The same is true about this blog. I’ve always wanted to be honest here – to admit I have tough, downright disastrous days. Yet, I’ve also always tried to use my words (and the lessons learned from my own stumbles and struggles) to encourage and edify. I’ve been dumping on friends a lot more lately. I’m so grateful to have finally found some real, treasured, genuine good friends here. But I need not overwhelm them with my impassioned speeches or melancholic leanings. Lately, I tell the same stories over and over. I expose myself and make myself vulnerable by sharing my own insecurities. This is sometimes a good thing, but they don’t need to be the depository for every whim and emotion I experience.

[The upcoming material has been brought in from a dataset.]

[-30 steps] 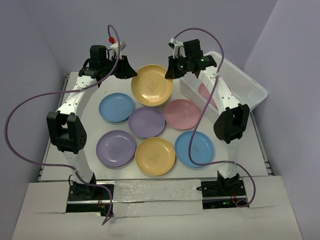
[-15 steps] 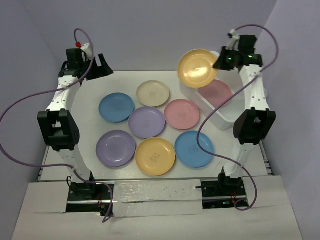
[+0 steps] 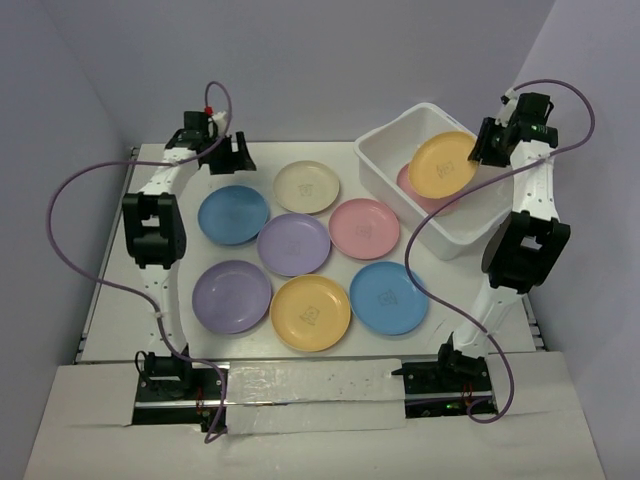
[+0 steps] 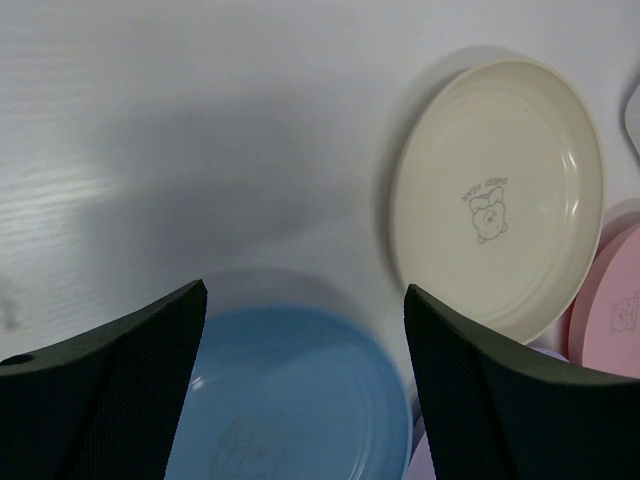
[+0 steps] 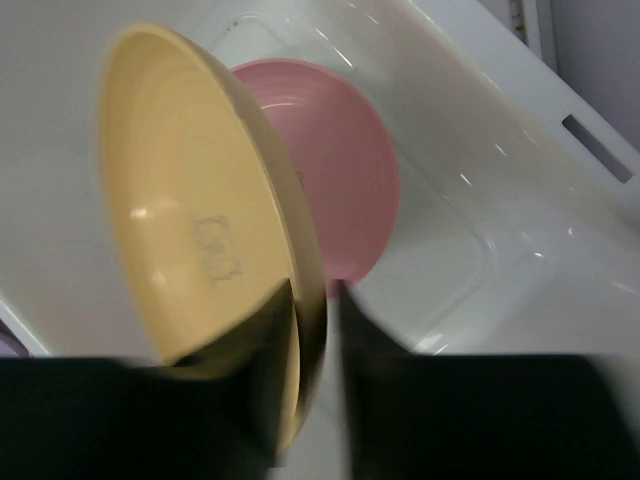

Writing is strong catharsis for me. It’s cheaper than therapy. It keeps things in perspective. And it holds me accountable, especially when it’s shared in the public forum rather than in the innermost pages of my journal. It reminds me I have to live up to this Catholic woman image who believes in the dignity of herself and everyone she meets. It means I ought not to incessantly complain or vent about my real or perceived imperfections. Likewise, it demands I don’t share unnecessary anecdotes or stories about myself or my children just to make it seem like I’m doing a “good enough” job. The words I weave together, the conversations that flow from my mouth cannot just be about me. First, I need to reciprocate, especially with those in-the-flesh conversations. Talk less, listen more. Don’t be afraid of silence. Don’t fill the air in an attempt to come off as the girl who knows it all. Second, I must strive to share about the life I’m called to live as well as live it. And if writing in this space about the person I want to be when I grow up helps keep me on track, then it’s worth carving out a bit more time for it.